[MATERIAL FOR THE TASK — start]

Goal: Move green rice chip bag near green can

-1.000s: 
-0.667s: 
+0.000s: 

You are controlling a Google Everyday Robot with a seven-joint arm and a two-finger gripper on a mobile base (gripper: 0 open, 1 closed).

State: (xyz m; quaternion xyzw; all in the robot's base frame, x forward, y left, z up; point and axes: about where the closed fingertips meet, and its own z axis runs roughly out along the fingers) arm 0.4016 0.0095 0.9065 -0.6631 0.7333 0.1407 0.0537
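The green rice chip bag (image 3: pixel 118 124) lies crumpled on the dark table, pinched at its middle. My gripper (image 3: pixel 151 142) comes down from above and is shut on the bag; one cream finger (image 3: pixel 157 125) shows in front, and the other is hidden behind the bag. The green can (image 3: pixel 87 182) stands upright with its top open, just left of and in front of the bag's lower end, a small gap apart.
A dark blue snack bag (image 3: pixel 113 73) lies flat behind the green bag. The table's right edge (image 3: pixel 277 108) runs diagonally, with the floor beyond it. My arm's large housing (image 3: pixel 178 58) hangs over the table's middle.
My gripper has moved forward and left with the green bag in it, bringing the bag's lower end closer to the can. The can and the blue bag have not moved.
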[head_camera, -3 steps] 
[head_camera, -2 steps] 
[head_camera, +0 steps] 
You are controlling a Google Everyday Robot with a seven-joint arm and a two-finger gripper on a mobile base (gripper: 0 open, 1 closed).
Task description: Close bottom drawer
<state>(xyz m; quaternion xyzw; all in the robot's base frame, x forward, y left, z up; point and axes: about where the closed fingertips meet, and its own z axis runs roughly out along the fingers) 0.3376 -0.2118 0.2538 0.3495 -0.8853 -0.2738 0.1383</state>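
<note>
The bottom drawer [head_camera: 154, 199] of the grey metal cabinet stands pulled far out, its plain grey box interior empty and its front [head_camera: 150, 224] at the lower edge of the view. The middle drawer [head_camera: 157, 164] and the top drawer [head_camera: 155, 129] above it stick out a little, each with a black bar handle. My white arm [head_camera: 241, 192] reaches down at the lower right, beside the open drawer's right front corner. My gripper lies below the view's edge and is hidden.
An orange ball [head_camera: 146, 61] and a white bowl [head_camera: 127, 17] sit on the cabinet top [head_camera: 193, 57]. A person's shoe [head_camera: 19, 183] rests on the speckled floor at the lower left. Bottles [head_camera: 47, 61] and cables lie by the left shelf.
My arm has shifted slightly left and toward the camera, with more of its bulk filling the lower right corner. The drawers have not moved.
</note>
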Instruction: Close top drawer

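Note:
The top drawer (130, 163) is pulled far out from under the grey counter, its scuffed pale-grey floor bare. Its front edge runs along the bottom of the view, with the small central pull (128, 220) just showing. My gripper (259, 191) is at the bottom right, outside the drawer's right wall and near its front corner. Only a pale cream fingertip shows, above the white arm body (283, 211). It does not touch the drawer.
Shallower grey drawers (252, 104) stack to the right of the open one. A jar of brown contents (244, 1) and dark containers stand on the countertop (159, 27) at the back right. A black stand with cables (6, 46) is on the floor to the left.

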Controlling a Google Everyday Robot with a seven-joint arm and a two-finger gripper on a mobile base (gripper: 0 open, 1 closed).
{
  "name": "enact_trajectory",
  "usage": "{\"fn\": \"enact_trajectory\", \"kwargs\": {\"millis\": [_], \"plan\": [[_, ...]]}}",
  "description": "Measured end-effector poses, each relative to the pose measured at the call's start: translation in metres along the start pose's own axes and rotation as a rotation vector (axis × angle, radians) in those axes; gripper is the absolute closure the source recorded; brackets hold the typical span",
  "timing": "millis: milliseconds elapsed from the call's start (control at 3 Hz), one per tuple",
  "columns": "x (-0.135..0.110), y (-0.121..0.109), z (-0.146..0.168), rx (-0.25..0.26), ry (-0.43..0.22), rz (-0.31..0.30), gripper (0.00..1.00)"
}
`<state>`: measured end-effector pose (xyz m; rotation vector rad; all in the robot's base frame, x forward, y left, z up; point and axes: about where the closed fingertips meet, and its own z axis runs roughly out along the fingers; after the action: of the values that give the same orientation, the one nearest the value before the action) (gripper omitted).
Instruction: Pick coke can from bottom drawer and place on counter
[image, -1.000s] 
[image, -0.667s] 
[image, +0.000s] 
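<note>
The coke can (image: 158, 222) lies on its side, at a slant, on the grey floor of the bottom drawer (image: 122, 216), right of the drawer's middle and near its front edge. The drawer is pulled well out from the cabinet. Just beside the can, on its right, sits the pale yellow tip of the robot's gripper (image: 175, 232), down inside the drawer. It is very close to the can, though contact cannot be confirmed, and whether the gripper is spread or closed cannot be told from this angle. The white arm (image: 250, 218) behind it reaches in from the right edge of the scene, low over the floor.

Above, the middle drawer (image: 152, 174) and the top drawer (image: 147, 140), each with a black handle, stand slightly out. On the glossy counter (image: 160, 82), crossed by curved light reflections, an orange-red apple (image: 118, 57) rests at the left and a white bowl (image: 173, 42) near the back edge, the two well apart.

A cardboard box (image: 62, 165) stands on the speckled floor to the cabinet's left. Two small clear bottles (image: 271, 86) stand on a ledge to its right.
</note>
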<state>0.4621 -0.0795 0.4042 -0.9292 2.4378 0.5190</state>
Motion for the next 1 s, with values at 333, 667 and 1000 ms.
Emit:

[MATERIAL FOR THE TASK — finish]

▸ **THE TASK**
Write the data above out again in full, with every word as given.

▸ **WRITTEN SOLUTION**
Goal: Move green rice chip bag near green can

-1.000s: 
-0.667s: 
+0.000s: 

You are controlling a Google Everyday Robot with a seven-joint arm and a two-finger gripper on a mobile base (gripper: 0 open, 1 closed).

State: (xyz m; quaternion xyzw; all in the robot's base frame, x forward, y left, z up; point and axes: about where the closed fingertips meet, and its own z axis runs roughly out along the fingers) arm 0.4016 0.0095 0.9065 -0.6631 0.7333 0.1407 0.0537
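The green rice chip bag (image 3: pixel 118 124) lies crumpled on the dark table, pinched at its middle. My gripper (image 3: pixel 151 142) comes down from above and is shut on the bag; one cream finger (image 3: pixel 157 125) shows in front, and the other is hidden behind the bag. The green can (image 3: pixel 87 182) stands upright with its top open, just left of and in front of the bag's lower end, a small gap apart.
A dark blue snack bag (image 3: pixel 113 73) lies flat behind the green bag. The table's right edge (image 3: pixel 277 108) runs diagonally, with the floor beyond it. My arm's large housing (image 3: pixel 178 58) hangs over the table's middle.
My gripper has moved forward and left with the green bag in it, bringing the bag's lower end closer to the can. The can and the blue bag have not moved.
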[head_camera, -3 steps] 
[head_camera, -2 steps] 
[head_camera, +0 steps] 
You are controlling a Google Everyday Robot with a seven-joint arm and a two-finger gripper on a mobile base (gripper: 0 open, 1 closed).
Task description: Close bottom drawer
<state>(xyz m; quaternion xyzw; all in the robot's base frame, x forward, y left, z up; point and axes: about where the closed fingertips meet, and its own z axis runs roughly out along the fingers) 0.3376 -0.2118 0.2538 0.3495 -0.8853 -0.2738 0.1383</state>
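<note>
The bottom drawer [head_camera: 154, 199] of the grey metal cabinet stands pulled far out, its plain grey box interior empty and its front [head_camera: 150, 224] at the lower edge of the view. The middle drawer [head_camera: 157, 164] and the top drawer [head_camera: 155, 129] above it stick out a little, each with a black bar handle. My white arm [head_camera: 241, 192] reaches down at the lower right, beside the open drawer's right front corner. My gripper lies below the view's edge and is hidden.
An orange ball [head_camera: 146, 61] and a white bowl [head_camera: 127, 17] sit on the cabinet top [head_camera: 193, 57]. A person's shoe [head_camera: 19, 183] rests on the speckled floor at the lower left. Bottles [head_camera: 47, 61] and cables lie by the left shelf.
My arm has shifted slightly left and toward the camera, with more of its bulk filling the lower right corner. The drawers have not moved.
</note>
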Instruction: Close top drawer

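Note:
The top drawer (130, 163) is pulled far out from under the grey counter, its scuffed pale-grey floor bare. Its front edge runs along the bottom of the view, with the small central pull (128, 220) just showing. My gripper (259, 191) is at the bottom right, outside the drawer's right wall and near its front corner. Only a pale cream fingertip shows, above the white arm body (283, 211). It does not touch the drawer.
Shallower grey drawers (252, 104) stack to the right of the open one. A jar of brown contents (244, 1) and dark containers stand on the countertop (159, 27) at the back right. A black stand with cables (6, 46) is on the floor to the left.
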
Controlling a Google Everyday Robot with a seven-joint arm and a two-finger gripper on a mobile base (gripper: 0 open, 1 closed).
{
  "name": "enact_trajectory",
  "usage": "{\"fn\": \"enact_trajectory\", \"kwargs\": {\"millis\": [_], \"plan\": [[_, ...]]}}",
  "description": "Measured end-effector poses, each relative to the pose measured at the call's start: translation in metres along the start pose's own axes and rotation as a rotation vector (axis × angle, radians) in those axes; gripper is the absolute closure the source recorded; brackets hold the typical span",
  "timing": "millis: milliseconds elapsed from the call's start (control at 3 Hz), one per tuple",
  "columns": "x (-0.135..0.110), y (-0.121..0.109), z (-0.146..0.168), rx (-0.25..0.26), ry (-0.43..0.22), rz (-0.31..0.30), gripper (0.00..1.00)"
}
`<state>`: measured end-effector pose (xyz m; rotation vector rad; all in the robot's base frame, x forward, y left, z up; point and axes: about where the closed fingertips meet, and its own z axis runs roughly out along the fingers; after the action: of the values that give the same orientation, the one nearest the value before the action) (gripper omitted).
Instruction: Pick coke can from bottom drawer and place on counter
[image, -1.000s] 
[image, -0.667s] 
[image, +0.000s] 
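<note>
The coke can (image: 158, 222) lies on its side, at a slant, on the grey floor of the bottom drawer (image: 122, 216), right of the drawer's middle and near its front edge. The drawer is pulled well out from the cabinet. Just beside the can, on its right, sits the pale yellow tip of the robot's gripper (image: 175, 232), down inside the drawer. It is very close to the can, though contact cannot be confirmed, and whether the gripper is spread or closed cannot be told from this angle. The white arm (image: 250, 218) behind it reaches in from the right edge of the scene, low over the floor.

Above, the middle drawer (image: 152, 174) and the top drawer (image: 147, 140), each with a black handle, stand slightly out. On the glossy counter (image: 160, 82), crossed by curved light reflections, an orange-red apple (image: 118, 57) rests at the left and a white bowl (image: 173, 42) near the back edge, the two well apart.

A cardboard box (image: 62, 165) stands on the speckled floor to the cabinet's left. Two small clear bottles (image: 271, 86) stand on a ledge to its right.
</note>
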<state>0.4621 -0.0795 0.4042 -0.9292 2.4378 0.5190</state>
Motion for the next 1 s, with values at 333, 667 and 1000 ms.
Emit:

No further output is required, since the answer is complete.